Houston's 26-lane Katy Freeway, the world's widest road, symbolizes in one stretch of concrete and asphalt the outsized carbon footprint of the surrounding state and country. The freeway serves Houston's Energy Corridor, the headquarters of BP America, Citgo, and ConocoPhillips. The Port Arthur Refinery, North America's biggest processor of crude oil, blankets a three-square-mile plot in steel scaffolding that props up millions of feet of pipe and scores of stacks, some billowing with black smoke and occasionally releasing great balls of fire.

If the TransCanada pipeline company ever builds its XL line, an umbilical cord of steel 36 inches wide will connect Port Arthur to Alberta. Alberta oil producers hope to double current tar sands production by about 2020. The XL would carry a major fraction of the increase. But, because it would cross the international border, the pipeline needs approval from the president. Activists have made opposition to the XL a central focus of their movement to slow climate change. They've been joined by actors such as Robert Redford, music celebrities such as Neil Young, and elder statesmen such as Jimmy Carter. Hundreds of people, including notables such as the former NASA climate scientist James Hansen and the former president of the civil rights group NAACP Julian Bond, have been arrested during civil disobedience actions. Tens of thousands more people have pledged to do likewise if the Obama administration approves the project.

While the oil industry continues to lobby hard for approval of TransCanada's Keystone XL, it's also quietly drawing up plans B and C and several others. TransCanada's competitor Enbridge recently exploited a loophole in U.S. pipeline rules and got permission to import 120,000 additional barrels a day of Alberta crude. The company's Alberta Clipper line already ships 450,000 barrels a day of oil from Alberta to Superior, Wisconsin, where it hooks into a pipeline network supplying Great Lakes refineries. Enbridge had hoped to approximately double shipments to Wisconsin, but the company ran into Keystone-like delays. So Enbridge officials devised a workaround. They're going to shunt oil from the Clipper just north of the border into a parallel pipeline with underutilized capacity. This pipeline won government approval in the 1960s. Once across the border, the company will divert the oil back into the Clipper, cleverly increasing Enbridge's ability to ship Alberta crude to the United States without the otherwise required presidential approval. The State Department signed off on the plan last August.

Two competing pipeline builders, Kinder Morgan and Enbridge, have proposed constructing pipelines to ship Alberta's oil to tanker terminals in Vancouver. TransCanada is planning to lay down 2,900 miles of pipe linking Alberta to ports in Quebec and New Brunswick. That line would carry almost 50 percent more oil than the company's stalled Keystone XL project.

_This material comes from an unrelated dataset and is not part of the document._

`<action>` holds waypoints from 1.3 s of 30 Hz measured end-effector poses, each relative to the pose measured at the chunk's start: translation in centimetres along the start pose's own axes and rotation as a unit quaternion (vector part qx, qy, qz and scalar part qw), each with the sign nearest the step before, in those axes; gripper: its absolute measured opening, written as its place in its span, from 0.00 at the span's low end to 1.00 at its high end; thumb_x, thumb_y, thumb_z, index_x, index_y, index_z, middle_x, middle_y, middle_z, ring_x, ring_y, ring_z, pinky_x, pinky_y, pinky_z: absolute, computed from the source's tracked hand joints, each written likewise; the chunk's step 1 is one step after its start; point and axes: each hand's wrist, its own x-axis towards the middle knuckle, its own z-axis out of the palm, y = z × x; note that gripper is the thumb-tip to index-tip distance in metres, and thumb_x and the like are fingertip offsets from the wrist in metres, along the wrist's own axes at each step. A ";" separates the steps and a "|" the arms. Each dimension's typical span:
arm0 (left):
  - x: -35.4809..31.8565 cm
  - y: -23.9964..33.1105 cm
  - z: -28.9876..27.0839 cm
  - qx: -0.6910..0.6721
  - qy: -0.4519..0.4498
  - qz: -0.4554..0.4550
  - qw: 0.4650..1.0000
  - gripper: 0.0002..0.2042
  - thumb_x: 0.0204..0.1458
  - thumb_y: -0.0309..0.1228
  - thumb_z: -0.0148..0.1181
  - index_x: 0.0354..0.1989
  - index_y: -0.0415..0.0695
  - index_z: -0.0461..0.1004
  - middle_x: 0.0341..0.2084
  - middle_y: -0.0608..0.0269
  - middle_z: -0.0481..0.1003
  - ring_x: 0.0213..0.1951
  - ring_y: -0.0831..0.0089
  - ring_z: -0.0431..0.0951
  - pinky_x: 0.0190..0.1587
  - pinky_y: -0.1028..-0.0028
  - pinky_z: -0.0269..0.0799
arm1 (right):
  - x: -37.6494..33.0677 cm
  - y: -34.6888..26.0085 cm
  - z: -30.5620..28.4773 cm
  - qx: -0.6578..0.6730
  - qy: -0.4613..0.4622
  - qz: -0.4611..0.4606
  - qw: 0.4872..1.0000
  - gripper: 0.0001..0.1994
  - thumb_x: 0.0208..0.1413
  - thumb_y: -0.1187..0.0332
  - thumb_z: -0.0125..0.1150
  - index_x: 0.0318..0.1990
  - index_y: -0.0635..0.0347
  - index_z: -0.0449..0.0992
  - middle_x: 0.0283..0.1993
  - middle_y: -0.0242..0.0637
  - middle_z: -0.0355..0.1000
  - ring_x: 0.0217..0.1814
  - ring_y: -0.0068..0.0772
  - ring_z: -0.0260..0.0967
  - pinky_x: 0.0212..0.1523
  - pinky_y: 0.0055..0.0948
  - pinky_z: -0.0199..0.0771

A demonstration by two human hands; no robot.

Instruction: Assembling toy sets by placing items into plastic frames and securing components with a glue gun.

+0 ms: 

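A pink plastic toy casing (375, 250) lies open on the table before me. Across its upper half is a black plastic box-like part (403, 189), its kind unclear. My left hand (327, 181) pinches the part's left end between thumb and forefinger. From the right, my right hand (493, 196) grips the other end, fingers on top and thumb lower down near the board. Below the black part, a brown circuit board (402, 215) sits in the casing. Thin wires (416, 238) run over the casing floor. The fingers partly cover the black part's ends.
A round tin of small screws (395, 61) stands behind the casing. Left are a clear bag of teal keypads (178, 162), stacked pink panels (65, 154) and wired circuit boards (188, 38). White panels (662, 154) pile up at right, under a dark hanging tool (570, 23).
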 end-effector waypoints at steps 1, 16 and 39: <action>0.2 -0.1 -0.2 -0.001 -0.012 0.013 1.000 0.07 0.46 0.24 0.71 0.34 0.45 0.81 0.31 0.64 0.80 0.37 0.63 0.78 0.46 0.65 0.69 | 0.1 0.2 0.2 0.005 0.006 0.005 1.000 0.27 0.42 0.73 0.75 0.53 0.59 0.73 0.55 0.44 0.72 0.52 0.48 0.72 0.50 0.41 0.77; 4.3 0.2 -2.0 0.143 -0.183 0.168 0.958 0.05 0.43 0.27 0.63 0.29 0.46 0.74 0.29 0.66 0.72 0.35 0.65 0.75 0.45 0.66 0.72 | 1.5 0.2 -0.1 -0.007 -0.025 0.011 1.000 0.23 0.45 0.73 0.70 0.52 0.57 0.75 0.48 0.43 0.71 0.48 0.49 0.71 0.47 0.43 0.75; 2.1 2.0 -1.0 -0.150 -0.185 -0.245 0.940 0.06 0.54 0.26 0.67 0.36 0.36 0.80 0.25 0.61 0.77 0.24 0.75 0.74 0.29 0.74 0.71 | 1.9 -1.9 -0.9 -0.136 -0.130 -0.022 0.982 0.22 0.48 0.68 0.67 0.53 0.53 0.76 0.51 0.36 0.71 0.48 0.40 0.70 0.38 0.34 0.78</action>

Canada's oil industry is building up its ability to ship tar sands in train tankers, what supporters call "pipeline by rails." Such shipments from Alberta have grown dramatically in the past year. TransCanada President and CEO Russ Girling says that his engineers have drawn up blueprints for a "rail bridge" across the border, again circumventing governmental approval required for pipelines.

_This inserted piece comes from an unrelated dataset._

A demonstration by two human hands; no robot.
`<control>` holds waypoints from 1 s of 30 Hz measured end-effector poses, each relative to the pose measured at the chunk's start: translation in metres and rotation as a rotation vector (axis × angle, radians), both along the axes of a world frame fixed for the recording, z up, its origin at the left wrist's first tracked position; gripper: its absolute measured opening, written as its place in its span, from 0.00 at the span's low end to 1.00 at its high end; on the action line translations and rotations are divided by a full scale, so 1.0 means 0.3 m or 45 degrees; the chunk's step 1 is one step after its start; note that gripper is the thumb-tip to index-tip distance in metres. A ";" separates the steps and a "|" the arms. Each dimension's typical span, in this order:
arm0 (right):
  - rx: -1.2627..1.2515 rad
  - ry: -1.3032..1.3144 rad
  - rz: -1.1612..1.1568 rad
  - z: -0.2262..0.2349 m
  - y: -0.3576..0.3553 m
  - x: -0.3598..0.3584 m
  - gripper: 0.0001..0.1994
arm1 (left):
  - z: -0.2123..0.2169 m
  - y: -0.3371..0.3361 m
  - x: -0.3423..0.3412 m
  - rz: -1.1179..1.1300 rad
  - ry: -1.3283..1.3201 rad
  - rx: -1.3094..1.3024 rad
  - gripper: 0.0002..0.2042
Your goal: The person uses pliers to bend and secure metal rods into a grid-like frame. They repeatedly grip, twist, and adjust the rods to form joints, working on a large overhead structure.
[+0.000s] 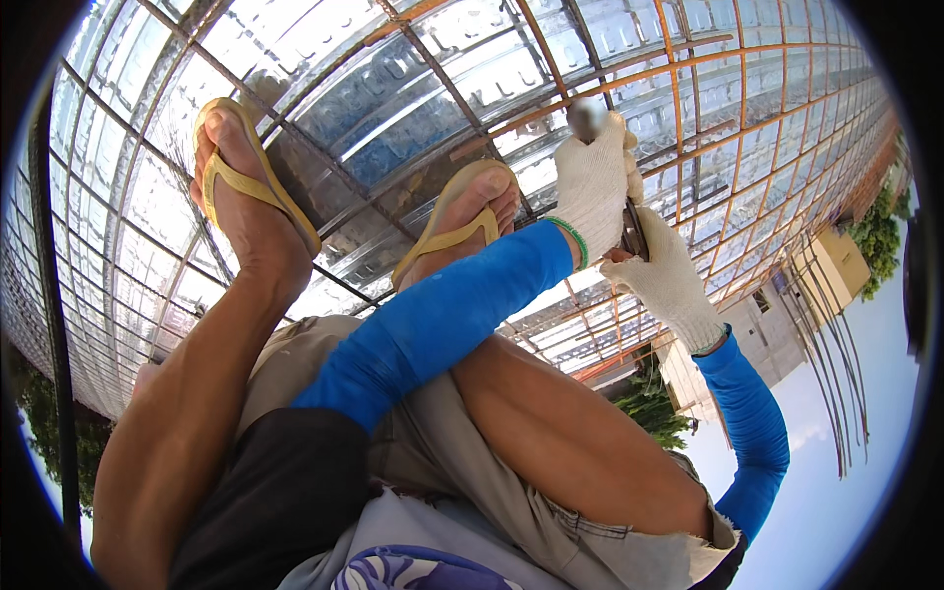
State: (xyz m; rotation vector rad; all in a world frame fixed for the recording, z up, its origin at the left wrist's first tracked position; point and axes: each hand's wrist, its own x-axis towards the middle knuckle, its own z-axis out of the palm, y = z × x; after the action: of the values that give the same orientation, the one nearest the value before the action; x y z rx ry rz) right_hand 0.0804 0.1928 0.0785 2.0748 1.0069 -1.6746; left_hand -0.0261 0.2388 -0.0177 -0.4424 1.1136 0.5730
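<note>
My left hand [595, 175], in a white knit glove with a green cuff edge, reaches to the rebar grid [678, 88]. Its fingers are curled closed, and what they hold is hidden; a blurred patch covers the spot by the thumb. Just below and to the right, my right hand [671, 285], gloved the same way, is closed round a dark metal hand tool [634, 232]. The tool's upper end runs up beside the left hand, and its exact kind does not show. Blue sleeves [447, 310] cover both forearms.
My feet in yellow flip-flops [258, 177] stand on the rebar over shiny ribbed metal sheets [379, 118]. Long upright bars [831, 364] rise at the right, near a pale building [841, 265] and trees. A dark pole [54, 295] runs along the left.
</note>
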 end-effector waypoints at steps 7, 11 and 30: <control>0.325 0.105 0.139 -0.051 -0.061 0.053 0.06 | 0.034 0.033 -0.018 -0.355 0.156 -0.017 0.18; -0.651 0.840 -1.121 -0.056 0.003 0.125 0.05 | 0.004 -0.001 -0.033 0.116 -0.185 -0.047 0.19; 0.545 -0.371 0.575 -0.034 -0.093 0.012 0.14 | 0.000 0.013 0.077 -0.161 0.252 -0.030 0.19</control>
State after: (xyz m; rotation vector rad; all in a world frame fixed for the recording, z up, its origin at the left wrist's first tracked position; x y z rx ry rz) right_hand 0.0841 0.1649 0.0684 2.0356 1.6816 -0.9665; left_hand -0.0031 0.2427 -0.0178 -0.3375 1.3287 0.5002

Robert R. "Bob" McLeod, the premier of Canada's Northwest Territories, has a suggestion, in case some or all of the planned pipelines and rail renovations are delayed or canceled. In a swing through Washington, D.C., this past September, he offered—to anyone who would listen—to build an Arctic tanker port in the Northwest Territories, just above Alberta. "If we can't go south, and we can't go west, and we can't go east," he told officials all over Washington, "we have no choice but to go north." Last year, Alberta hired an Arctic services company to study the feasibility of such a project. The report, released this past September, warns that today sea ice prevents tankers from traveling most Arctic routes in winter. The long-term picture, though, is rosy. Because of climate change, the report's authors conclude, "more favorable conditions for shipping will almost certainly continue to develop." The document does not mention that the oil industry itself is causing the warming.